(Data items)
[Start of Attachment]

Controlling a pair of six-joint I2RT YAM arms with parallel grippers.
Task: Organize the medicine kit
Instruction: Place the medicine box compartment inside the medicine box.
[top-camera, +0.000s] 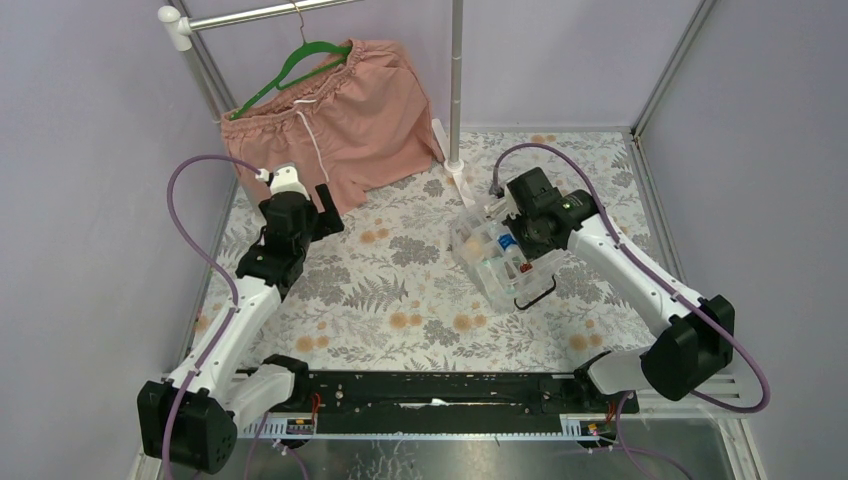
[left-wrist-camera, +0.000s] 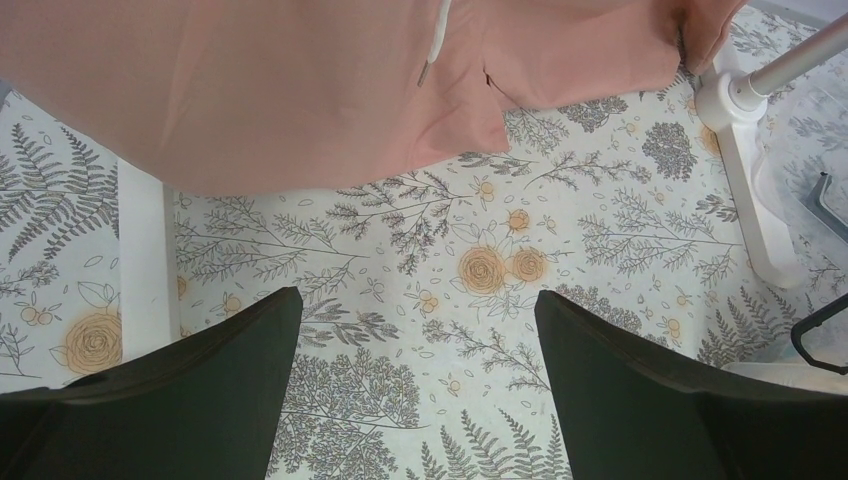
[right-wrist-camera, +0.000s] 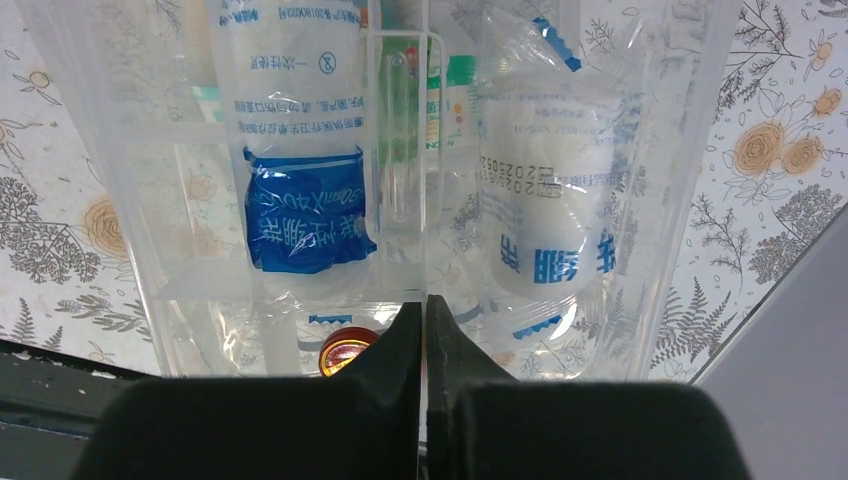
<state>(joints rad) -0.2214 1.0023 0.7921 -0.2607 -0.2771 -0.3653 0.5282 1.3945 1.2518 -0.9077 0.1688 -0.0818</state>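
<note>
Hovering just over the medicine kit (top-camera: 497, 262), the right gripper (right-wrist-camera: 424, 305) has its fingers clenched together, nothing visibly pinched. The kit sits right of centre on the table (top-camera: 400, 300), near the rack pole foot (top-camera: 455, 165). Bandage rolls (right-wrist-camera: 545, 200) and a red-capped bottle (right-wrist-camera: 345, 350) lie inside (looks mostly packed; any closing step probably remains). The left gripper (left-wrist-camera: 418, 298) is spread wide, empty, by the pink shorts (left-wrist-camera: 300, 90).

A robot test cell, I'd say, not a home: plain lilac panels (top-camera: 90, 120) in metal framing (top-camera: 675, 65) box in a floral-clothed table (top-camera: 400, 300), with a left arm (top-camera: 238, 320) and a right arm (top-camera: 640, 266) bolted along its near edge.
</note>
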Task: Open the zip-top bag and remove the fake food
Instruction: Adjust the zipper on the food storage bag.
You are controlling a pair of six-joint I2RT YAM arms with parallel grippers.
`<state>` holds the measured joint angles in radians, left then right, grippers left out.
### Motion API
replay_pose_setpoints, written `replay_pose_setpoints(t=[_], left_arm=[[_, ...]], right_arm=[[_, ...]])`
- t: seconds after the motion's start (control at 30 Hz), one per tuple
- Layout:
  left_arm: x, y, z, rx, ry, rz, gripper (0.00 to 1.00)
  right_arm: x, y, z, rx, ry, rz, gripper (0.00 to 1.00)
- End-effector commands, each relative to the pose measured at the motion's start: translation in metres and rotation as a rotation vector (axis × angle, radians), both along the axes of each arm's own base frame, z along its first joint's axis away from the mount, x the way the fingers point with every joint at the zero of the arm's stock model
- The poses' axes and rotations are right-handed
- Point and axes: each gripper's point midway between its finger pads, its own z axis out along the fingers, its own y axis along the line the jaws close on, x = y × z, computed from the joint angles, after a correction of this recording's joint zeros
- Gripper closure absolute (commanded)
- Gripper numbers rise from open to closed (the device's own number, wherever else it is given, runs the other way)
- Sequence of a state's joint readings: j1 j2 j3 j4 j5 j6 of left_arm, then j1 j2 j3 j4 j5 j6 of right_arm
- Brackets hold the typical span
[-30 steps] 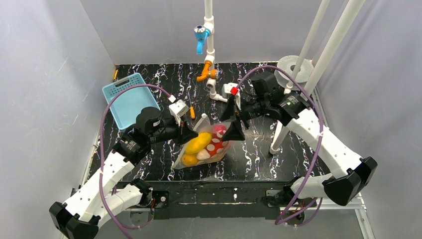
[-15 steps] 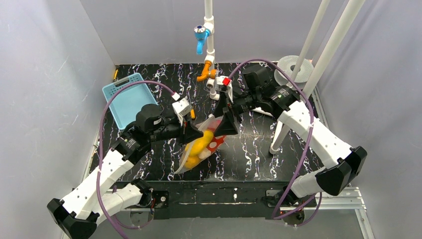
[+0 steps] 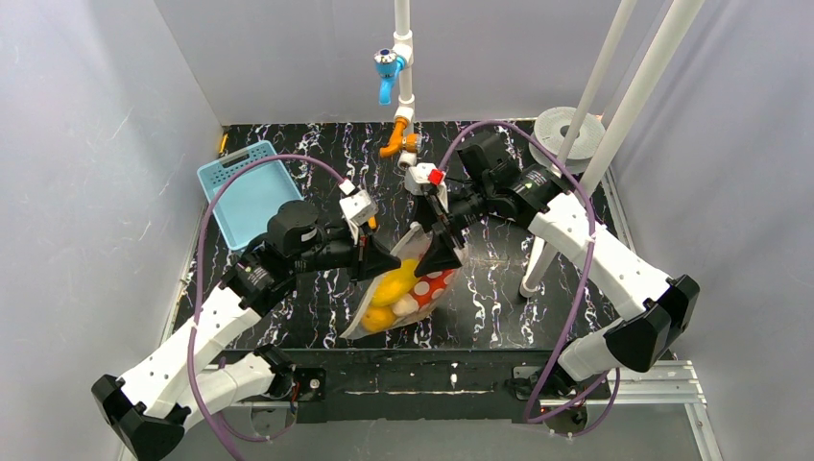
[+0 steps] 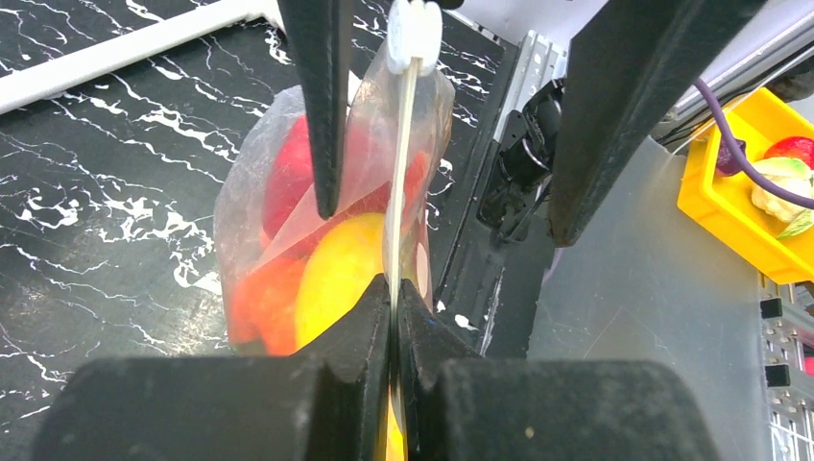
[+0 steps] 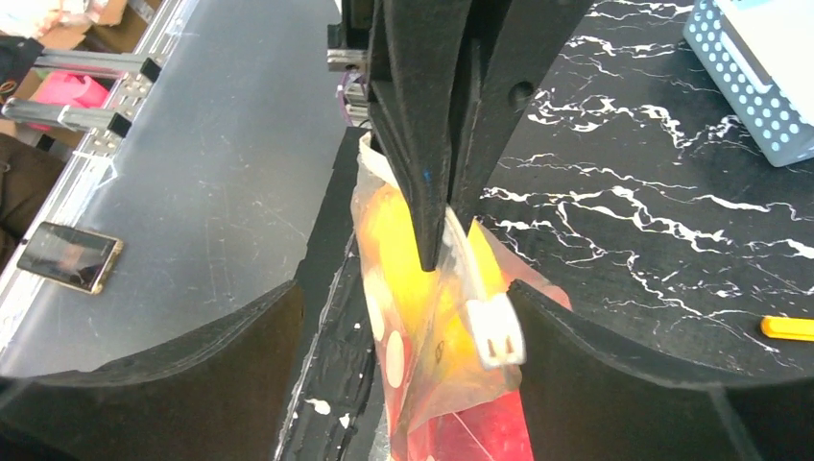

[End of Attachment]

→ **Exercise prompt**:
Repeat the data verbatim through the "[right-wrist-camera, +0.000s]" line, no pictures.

→ **Expected answer**:
Controlling a pair of six-joint I2RT YAM arms with parallel grippers.
Task: Organize the medicine kit
Instruction: Place the medicine box compartment inside the medicine box.
[top-camera, +0.000s] 
[left-wrist-camera, +0.000s] 
[right-wrist-camera, +0.000s] 

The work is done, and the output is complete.